Explore typed/schema-based Dataset options #43

alimanfoo · 2020-07-16T11:30:56Z

Raising this issue to break out discussion of API design originating in #16.

alimanfoo · 2020-07-16T11:42:18Z

For reference, scikit-allel defined a number of array classes with methods, e.g., GenotypeArray class has methods like count_alleles(), and AlleleCountsArray class has methods like is_segregating(). This is implemented via encapsulation, e.g., GenotypeArray and AlleleCountsArray are wrappers around a numpy array.

We encountered some problems with this pattern when used with dask distributed. Also some usability challenges - explaining the concept of a wrapper class to folks from an analysis background can be challenging.

When exploring designs for the skallel v2 prototype, I went for a purely functional API, i.e., no classes. Instead there are functions that are effectively methods, in the sense that they expect a certain type of input, e.g., genotypes_count_alleles() and allele_counts_is_segregating().

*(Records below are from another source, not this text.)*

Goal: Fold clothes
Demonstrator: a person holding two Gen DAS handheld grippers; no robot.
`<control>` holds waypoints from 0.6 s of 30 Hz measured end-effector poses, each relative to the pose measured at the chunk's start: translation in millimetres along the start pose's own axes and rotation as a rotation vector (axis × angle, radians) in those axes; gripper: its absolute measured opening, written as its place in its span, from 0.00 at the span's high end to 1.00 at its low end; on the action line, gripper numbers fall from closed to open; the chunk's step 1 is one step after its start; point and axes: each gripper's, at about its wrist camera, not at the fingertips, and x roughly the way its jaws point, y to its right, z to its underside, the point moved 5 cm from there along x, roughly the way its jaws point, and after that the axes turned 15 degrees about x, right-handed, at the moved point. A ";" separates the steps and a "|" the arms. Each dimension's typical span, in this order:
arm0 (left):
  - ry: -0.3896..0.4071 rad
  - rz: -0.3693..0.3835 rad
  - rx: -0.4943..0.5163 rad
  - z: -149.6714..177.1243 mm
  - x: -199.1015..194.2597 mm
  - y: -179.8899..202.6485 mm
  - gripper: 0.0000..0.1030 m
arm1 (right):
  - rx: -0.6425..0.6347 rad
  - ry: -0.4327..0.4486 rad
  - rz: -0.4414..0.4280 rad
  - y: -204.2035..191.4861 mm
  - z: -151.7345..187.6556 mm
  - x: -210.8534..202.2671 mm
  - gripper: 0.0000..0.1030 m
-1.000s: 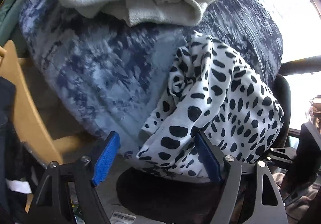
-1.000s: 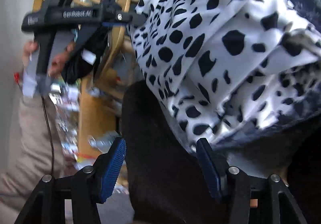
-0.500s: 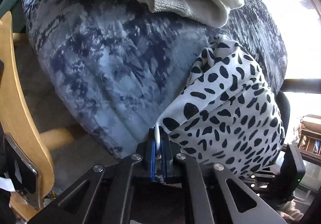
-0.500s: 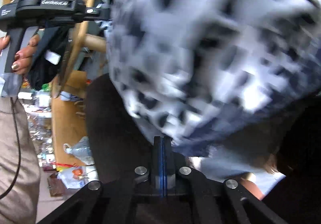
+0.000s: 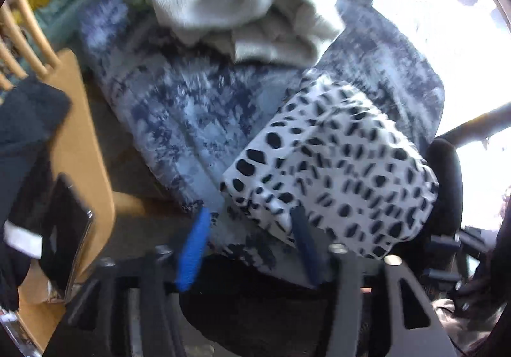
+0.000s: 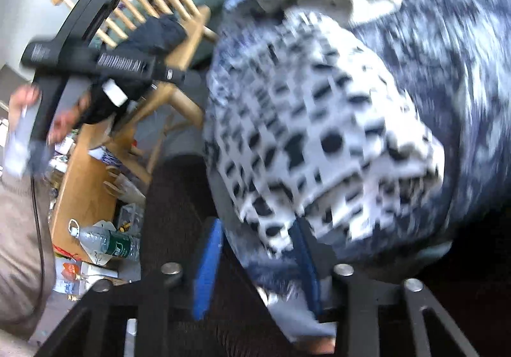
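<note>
Left wrist view: spotted cloth (image 5: 335, 165) lies as a folded slab on the mottled blue cover (image 5: 179, 107), toward the near right edge of that cover, long axis running from near left to far right. Left tongs (image 5: 246, 248) sit just below its near corner, jaws opening; the dark right pad overlaps the cloth's edge in the picture, but no fabric is pinched between the pads, blue cover showing in the gap. Right wrist view: right tongs (image 6: 255, 264) are at the cloth's (image 6: 313, 133) lower edge, jaws also opening, narrower than the left; the cloth hem hangs just at the right pad, nothing clamped as far as the blur allows. Judgement: fold looks set down and released; both tongs are about equally near, the left at the near corner, the right at the other side of the near edge. A next grab would go forward and up along the slab. Around: grey towel heap (image 5: 242, 8) beyond the cloth on the same cover, apart from it; wooden chair (image 5: 80, 146) left; dark armrest (image 5: 447, 184) just right of the cloth, which could snag a sideways move. Bottle (image 6: 108, 242) on the floor, well clear.
</note>
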 end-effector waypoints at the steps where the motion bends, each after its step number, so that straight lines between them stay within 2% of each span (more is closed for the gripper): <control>1: 0.043 0.005 -0.007 2.6 -6.7 11.5 0.27 | -0.004 0.019 -0.001 -0.4 -4.6 -3.6 0.61; 2: 0.078 0.027 -0.026 6.3 -6.7 22.1 0.20 | -0.008 0.039 -0.002 -0.8 -9.2 -7.2 0.59; 3: 0.110 0.058 -0.053 11.9 -5.5 24.2 0.18 | -0.013 0.058 -0.003 -1.1 -13.7 -10.9 0.55; 6: 0.181 0.154 -0.167 26.1 2.7 34.6 0.18 | 0.013 0.102 -0.026 4.1 -28.6 -21.0 0.46; 10: 0.283 0.363 -0.398 47.7 28.8 42.8 0.18 | 0.088 0.118 -0.011 30.9 -48.7 -27.5 0.36; 12: 0.328 0.445 -0.496 55.0 36.6 43.4 0.18 | 0.113 0.108 0.000 45.4 -58.3 -27.6 0.19; 16: 0.395 0.563 -0.665 67.5 48.8 46.0 0.17 | 0.131 0.046 -0.009 65.8 -77.0 -15.3 0.17; 18: 0.405 0.586 -0.682 70.6 51.0 48.7 0.16 | 0.134 -0.006 0.000 72.6 -83.4 0.1 0.17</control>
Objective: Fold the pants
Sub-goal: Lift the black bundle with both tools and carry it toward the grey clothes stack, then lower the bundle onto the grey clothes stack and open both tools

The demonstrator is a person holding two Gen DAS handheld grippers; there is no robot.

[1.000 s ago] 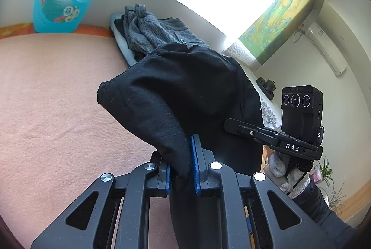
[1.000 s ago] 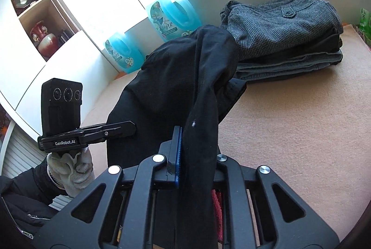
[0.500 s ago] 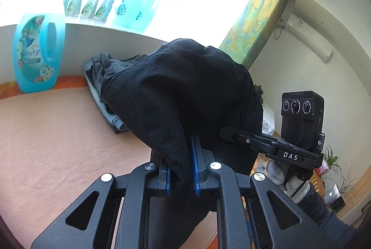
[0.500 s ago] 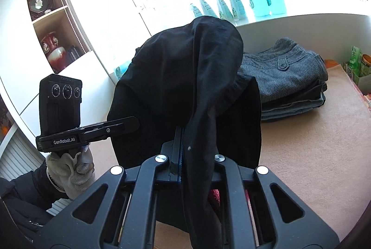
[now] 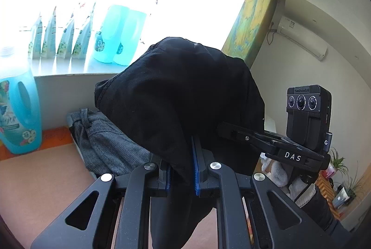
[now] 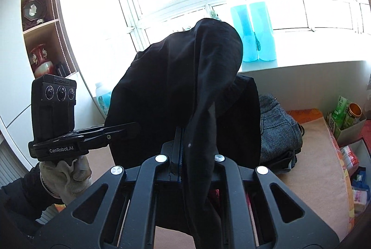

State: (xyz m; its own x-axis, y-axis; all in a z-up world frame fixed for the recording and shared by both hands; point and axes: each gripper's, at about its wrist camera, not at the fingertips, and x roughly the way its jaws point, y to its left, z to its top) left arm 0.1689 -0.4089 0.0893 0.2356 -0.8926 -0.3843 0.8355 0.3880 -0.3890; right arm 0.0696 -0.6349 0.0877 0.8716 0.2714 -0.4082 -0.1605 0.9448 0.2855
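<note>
Black pants (image 5: pixel 180 96) hang in the air between both grippers, high above the beige table (image 5: pixel 41 181). My left gripper (image 5: pixel 182 168) is shut on one edge of the pants; cloth drapes over its blue pads. My right gripper (image 6: pixel 197 144) is shut on another edge of the pants (image 6: pixel 176 86), with a fold hanging down over its fingers. Each gripper shows in the other's view: the right one (image 5: pixel 234 130) at right, the left one (image 6: pixel 120 128) at left. Both fingertips are hidden in the cloth.
A stack of folded pants with a grey checked pair on top (image 5: pixel 106 144) lies at the table's back, also in the right wrist view (image 6: pixel 276 130). Blue detergent bottles (image 5: pixel 18 112) and pouches stand along the window sill. Boxes of goods (image 6: pixel 347 128) sit at the right edge.
Both grippers have risen with the black pants; the views now tilt up toward the window, and the table and folded stack sit lower in view.
</note>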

That has it's own trade-offs though, particularly around achieving clear function naming.

alimanfoo · 2020-07-16T12:00:25Z

One question I have is how to handle the very simple use case where you want to subset a genotype call dataset to only segregating variants.

In scikit-allel you would do something like:

gt = GenotypeArray(...)
ac = gt.count_alleles()
gt_seg = gt[ac.is_segregating()]

What would we do in sgkit?

hammer · 2020-08-05T20:14:40Z

I believe @ravwojdyla is experimenting in the api_dataset branch for those that would like to follow along.

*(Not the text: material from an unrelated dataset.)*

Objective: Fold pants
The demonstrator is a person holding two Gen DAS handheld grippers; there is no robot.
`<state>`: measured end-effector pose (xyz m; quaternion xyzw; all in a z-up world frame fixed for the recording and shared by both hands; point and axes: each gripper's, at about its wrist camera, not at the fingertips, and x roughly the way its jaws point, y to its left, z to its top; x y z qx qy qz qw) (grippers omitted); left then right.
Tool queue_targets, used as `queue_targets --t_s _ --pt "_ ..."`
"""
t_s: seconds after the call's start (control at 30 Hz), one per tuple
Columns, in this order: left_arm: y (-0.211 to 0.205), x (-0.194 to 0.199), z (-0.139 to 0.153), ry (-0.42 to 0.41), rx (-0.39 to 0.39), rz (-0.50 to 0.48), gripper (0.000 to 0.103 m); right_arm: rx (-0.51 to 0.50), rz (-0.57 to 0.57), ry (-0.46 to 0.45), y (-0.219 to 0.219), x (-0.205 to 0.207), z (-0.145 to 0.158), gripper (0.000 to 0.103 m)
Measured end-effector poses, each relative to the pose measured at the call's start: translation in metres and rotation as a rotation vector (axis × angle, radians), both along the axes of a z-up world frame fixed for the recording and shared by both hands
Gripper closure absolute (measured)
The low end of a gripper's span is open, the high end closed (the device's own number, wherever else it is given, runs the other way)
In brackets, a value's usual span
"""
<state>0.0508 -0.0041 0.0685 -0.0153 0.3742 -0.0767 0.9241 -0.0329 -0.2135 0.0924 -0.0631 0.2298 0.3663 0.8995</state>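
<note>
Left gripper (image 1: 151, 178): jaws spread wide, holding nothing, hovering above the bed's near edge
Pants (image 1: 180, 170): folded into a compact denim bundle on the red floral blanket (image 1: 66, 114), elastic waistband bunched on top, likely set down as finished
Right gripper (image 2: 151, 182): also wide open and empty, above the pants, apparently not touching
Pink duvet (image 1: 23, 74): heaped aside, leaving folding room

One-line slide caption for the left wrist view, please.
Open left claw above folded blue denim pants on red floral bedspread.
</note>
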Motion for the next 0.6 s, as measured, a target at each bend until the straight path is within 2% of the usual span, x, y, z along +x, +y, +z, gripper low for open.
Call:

eric-czech · 2020-08-10T19:52:34Z

Here are a few notes on some topics/discussions I had related to applying schemas to a dataset:

Integrating type annotations into Xarray directly: Support static type analysis pydata/xarray#3967
A discussion on adding a similar TypedDict annotation for pandas: Type for heterogeneous dictionaries with string keys python/typing#28 (comment)
Third-party libraries:
- nptyping: Type annotations on dimensions and dtypes for numpy arrays (glow uses this)
typish: Accessing type annotations at runtime (nptyping uses this)
typeguard: Validating type hints at runtime
The actual numpy type hint tracking issue: Type hinting / annotation (PEP 484) for ndarray, dtype, and ufunc numpy/numpy#7370
- This started out as some work in https://github.com/numpy/numpy-stubs

eric-czech · 2020-08-10T21:43:08Z

BTW re: is_segregating (@alimanfoo)

I'm not sure if this would be more efficient than basing an is_segregating function on allele counts, but this would at least be one concise way to do it directly from genotypes:

# This looks for any calls that are different from a nan-aware
# mean (which would be the same w/ no segregation)
is_segregating = (
    ds
    .assign(cgo=ds.call_genotype, cgf=ds.call_genotype >= 0)
    .assign(cgm=lambda ds: ds.cgo.weighted(ds.cgf).mean(dim=('samples', 'ploidy')))
    .pipe(lambda ds: ds.cgf & (ds.cgo != ds.cgm))
    .any(dim=('samples', 'ploidy'))
)

Gist with example like scikit-allele.is_segregating: https://gist.github.com/eric-czech/41b3827cbae91a3694fc2bf2c6d87911

This uses the xarray.core.weighted.DataArrayWeighted subclass which I haven't seen before. Pretty neat.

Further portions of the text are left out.